Bound-state electrons synergy over photochromic high-crystalline C3N5 nanosheets in enhancing charge separation for photocatalytic H2 production

Solar-driven water splitting for photocatalytic hydrogen evolution is considered a highly promising and cost-effective solution to achieve a stable renewable energy supply. However, the sluggish kinetics of electron-hole pairs’ separation poses challenges in attaining satisfactory hydrogen production efficiency. Herein, we synthesized the exceptional performance of highly crystalline C₃N₅ (HC–C₃N₅) nanosheet as a photocatalyst, demonstrating a remarkable hydrogen evolution rate of 3.01 ​mmol ​h⁻¹ ​g⁻¹, which surpasses that of bulk C₃N₅ (B–C₃N₅) by a factor of 3.27. Experimental and theoretical analyses reveal that HC-C₃N₅ nanosheets exhibit intriguing macroscopic photoinduced color changes, effectively broadening the absorption spectrum and significantly enhancing the generation of excitons.
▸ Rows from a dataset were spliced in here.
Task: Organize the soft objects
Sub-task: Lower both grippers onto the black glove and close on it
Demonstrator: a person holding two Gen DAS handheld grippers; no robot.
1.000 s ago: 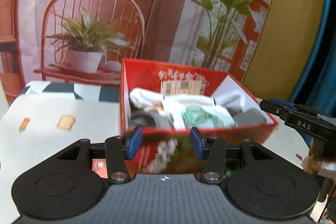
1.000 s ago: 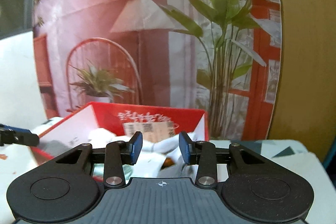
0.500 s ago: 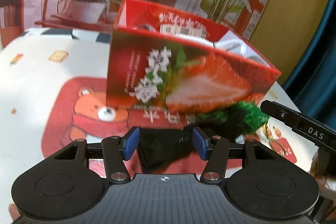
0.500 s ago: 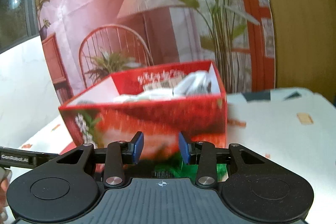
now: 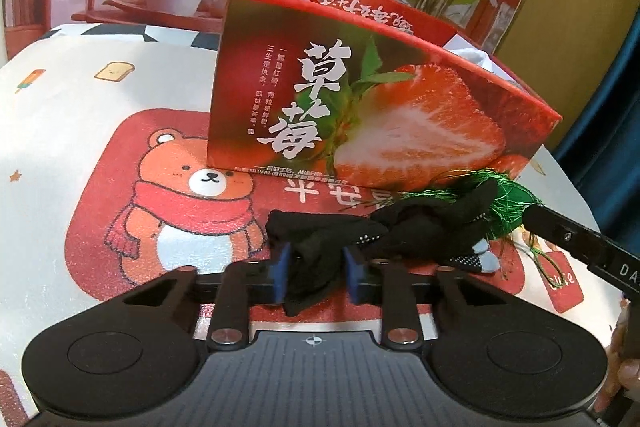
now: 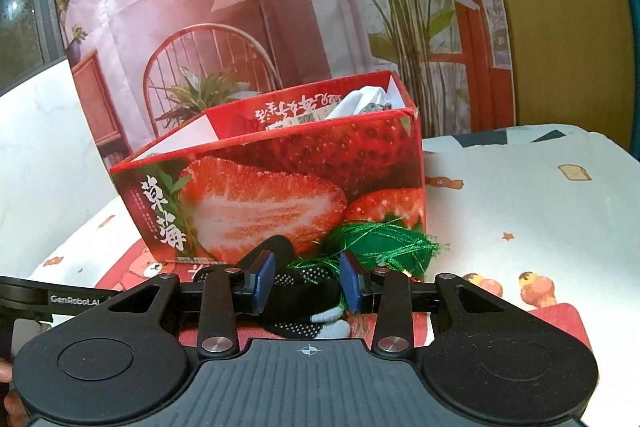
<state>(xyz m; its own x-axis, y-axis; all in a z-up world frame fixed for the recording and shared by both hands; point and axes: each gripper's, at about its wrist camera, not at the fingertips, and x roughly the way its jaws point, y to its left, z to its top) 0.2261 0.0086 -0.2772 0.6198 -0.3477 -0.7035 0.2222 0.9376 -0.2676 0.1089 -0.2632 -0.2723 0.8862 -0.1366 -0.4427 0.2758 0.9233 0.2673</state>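
Observation:
Two black socks lie on the cloth in front of a red strawberry box (image 5: 360, 99). My left gripper (image 5: 316, 275) is low over the left black sock (image 5: 320, 239); its jaws are closing and the blue pads press the fabric from both sides. The other black sock (image 5: 432, 231), with white dots and a grey toe, reaches right to a green thread bundle (image 5: 508, 199). My right gripper (image 6: 308, 281) stands open with that dotted sock (image 6: 300, 293) lying between and below its fingers, untouched by the pads. The green thread bundle (image 6: 384, 239) is just beyond, against the box (image 6: 280, 187).
White soft items (image 6: 360, 99) show over the box rim. A bear-print tablecloth (image 5: 192, 187) covers the table. A printed backdrop (image 6: 260, 7) stands close behind the box. The right gripper's finger (image 5: 580, 247) reaches in beside the socks.
Both grippers have come down from over the box to the socks in front of it. The left jaws have narrowed onto the black sock. The right jaws kept their width.

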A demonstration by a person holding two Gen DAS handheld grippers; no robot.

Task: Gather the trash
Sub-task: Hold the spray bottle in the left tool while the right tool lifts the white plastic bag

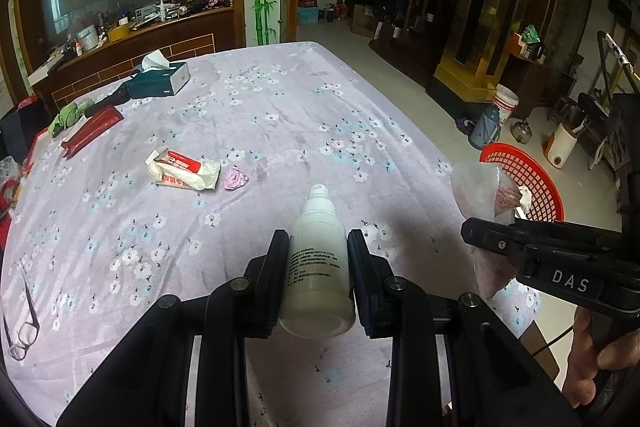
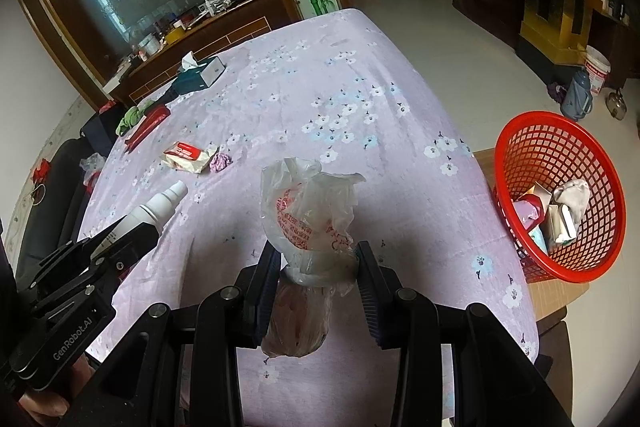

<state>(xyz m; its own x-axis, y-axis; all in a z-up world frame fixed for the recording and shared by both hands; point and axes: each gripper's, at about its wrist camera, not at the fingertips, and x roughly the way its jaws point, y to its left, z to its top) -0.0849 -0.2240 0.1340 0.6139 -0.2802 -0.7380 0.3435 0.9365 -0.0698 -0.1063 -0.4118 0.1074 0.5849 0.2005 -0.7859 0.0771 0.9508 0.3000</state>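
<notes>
My left gripper is shut on a white plastic bottle, held above the near part of the flowered tablecloth. The same bottle shows at the left of the right wrist view. My right gripper is shut on a crumpled clear plastic bag with red print, hanging over the table's near edge. That bag shows right of the bottle in the left wrist view. A red mesh basket holding several scraps stands off the table's right side. A torn wrapper and a pink crumpled scrap lie mid-table.
A tissue box, a red packet, a green cloth and glasses lie along the table's far and left parts. On the floor to the right stand a thermos and a white bucket.
</notes>
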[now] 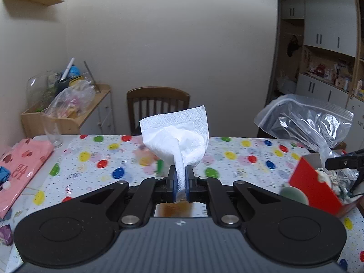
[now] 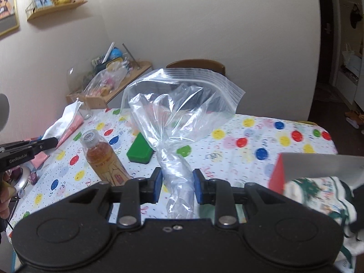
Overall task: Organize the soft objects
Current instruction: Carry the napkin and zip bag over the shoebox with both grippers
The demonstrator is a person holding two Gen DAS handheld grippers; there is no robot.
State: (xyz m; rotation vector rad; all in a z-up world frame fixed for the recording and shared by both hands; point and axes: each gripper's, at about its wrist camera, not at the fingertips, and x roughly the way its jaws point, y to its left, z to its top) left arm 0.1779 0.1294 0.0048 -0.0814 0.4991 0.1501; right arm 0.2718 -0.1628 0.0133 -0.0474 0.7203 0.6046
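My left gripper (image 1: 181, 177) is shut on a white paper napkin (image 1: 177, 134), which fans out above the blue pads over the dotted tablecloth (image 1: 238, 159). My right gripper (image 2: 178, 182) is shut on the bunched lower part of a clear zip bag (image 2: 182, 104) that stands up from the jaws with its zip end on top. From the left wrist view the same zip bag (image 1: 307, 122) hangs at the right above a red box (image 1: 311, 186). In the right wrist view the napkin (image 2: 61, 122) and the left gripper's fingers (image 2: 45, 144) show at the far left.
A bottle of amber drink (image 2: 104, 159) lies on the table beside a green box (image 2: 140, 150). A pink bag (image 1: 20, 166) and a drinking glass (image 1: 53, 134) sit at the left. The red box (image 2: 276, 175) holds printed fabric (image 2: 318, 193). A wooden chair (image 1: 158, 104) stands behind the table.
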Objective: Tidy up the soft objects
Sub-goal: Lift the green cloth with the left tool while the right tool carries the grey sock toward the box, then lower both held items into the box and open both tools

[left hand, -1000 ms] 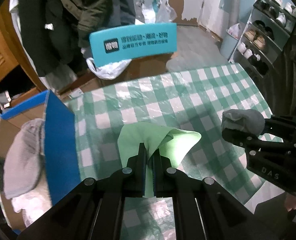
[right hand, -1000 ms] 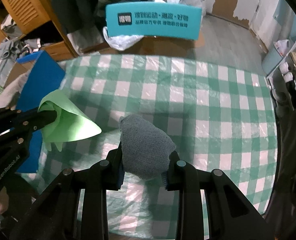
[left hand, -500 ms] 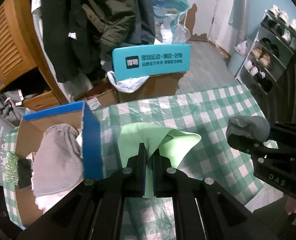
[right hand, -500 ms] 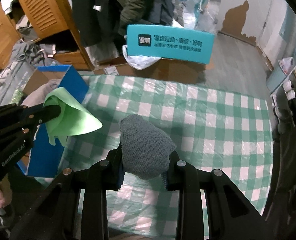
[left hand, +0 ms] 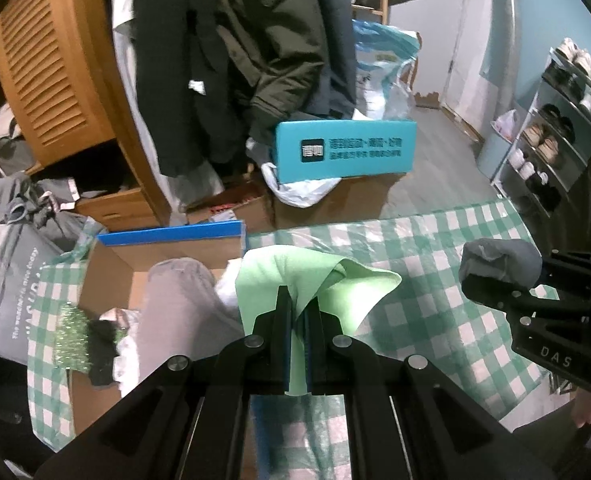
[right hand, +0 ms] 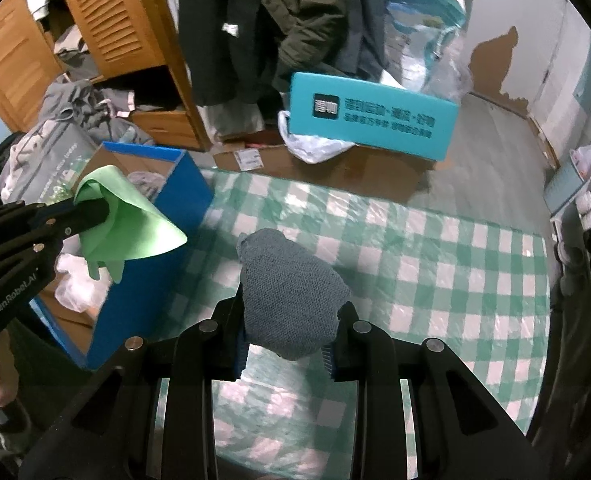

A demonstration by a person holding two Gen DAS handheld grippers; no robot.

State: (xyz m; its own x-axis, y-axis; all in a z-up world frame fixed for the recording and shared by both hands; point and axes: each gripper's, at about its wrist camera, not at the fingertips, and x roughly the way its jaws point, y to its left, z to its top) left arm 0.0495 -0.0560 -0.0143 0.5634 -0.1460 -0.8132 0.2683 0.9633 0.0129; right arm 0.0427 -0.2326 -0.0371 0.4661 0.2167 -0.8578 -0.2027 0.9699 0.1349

Besides, the cyano groups in HC-C₃N₅ efficiently captures and converts photoexcited electrons into bound states, thereby prolonging their lifetimes and effectively separating electrons and holes into catalytically active regions. This research provides valuable insights into the establishment of bound electronic states for developing efficient photocatalysts.